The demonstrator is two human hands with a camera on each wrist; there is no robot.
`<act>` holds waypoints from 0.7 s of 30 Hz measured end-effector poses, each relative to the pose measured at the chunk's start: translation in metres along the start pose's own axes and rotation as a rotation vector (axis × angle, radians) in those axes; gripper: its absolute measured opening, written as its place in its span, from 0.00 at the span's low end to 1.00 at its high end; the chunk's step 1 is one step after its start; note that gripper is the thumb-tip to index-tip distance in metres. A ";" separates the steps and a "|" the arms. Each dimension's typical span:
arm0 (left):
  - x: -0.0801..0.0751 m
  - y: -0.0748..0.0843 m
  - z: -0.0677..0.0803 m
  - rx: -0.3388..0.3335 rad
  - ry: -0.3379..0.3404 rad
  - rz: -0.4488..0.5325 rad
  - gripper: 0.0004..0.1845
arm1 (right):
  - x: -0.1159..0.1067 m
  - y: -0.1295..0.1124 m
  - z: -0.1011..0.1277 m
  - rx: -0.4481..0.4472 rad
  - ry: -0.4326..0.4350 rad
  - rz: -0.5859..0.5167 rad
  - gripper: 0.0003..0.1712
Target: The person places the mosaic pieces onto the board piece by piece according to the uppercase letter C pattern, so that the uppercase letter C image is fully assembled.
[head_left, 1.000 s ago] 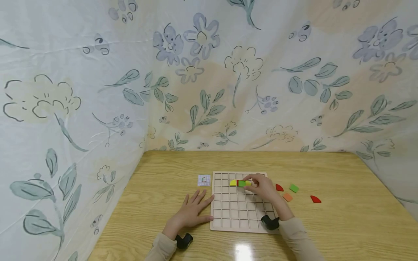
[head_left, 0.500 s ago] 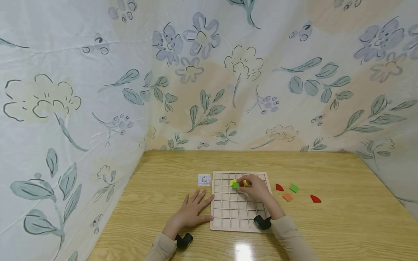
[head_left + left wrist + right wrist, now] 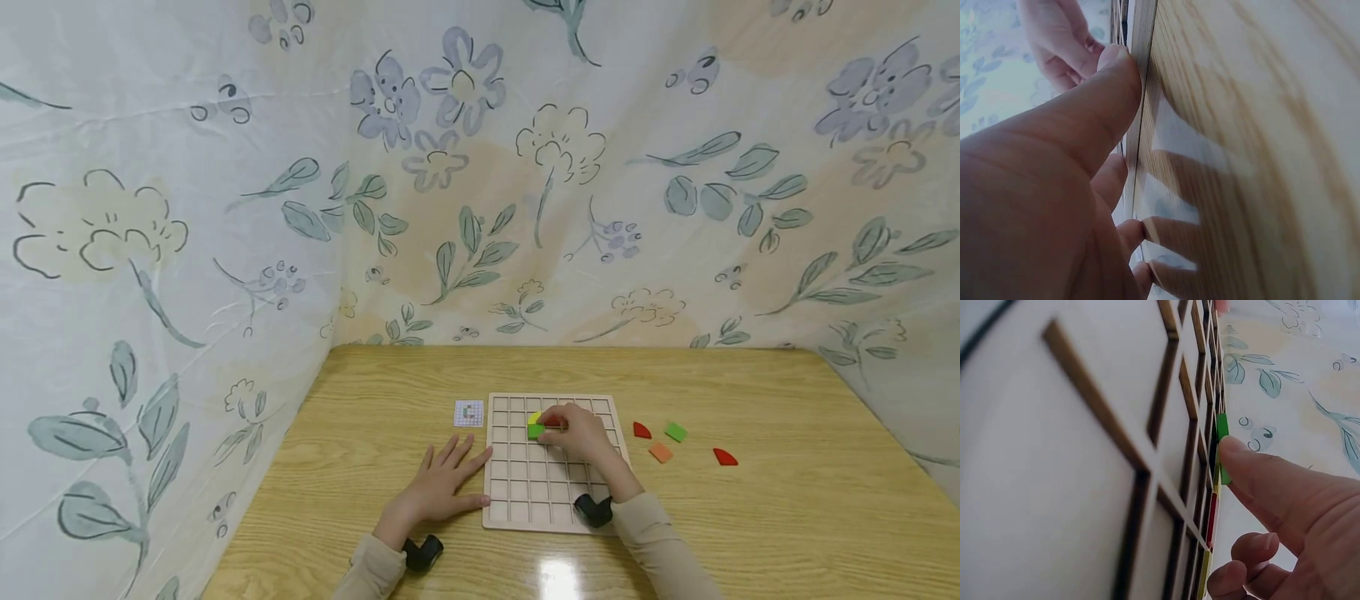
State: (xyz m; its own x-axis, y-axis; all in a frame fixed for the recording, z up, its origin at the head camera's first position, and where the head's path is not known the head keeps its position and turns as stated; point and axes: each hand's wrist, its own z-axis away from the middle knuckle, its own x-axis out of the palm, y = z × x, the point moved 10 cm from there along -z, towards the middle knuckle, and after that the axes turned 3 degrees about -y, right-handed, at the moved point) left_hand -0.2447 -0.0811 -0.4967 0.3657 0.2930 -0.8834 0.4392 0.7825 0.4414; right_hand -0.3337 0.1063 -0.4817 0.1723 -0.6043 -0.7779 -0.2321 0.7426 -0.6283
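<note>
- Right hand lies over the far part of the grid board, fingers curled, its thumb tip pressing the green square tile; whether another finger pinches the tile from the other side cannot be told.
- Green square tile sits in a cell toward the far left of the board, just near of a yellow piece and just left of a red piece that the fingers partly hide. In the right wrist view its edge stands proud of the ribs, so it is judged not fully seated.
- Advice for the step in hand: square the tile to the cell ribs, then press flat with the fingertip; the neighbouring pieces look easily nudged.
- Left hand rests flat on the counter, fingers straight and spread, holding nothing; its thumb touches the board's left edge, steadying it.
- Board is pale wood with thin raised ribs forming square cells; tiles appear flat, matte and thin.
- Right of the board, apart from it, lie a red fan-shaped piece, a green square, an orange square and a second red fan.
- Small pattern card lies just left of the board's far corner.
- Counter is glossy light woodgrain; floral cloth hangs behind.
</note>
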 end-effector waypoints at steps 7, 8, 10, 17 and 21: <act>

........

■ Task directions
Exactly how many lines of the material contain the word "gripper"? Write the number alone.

■ The answer
3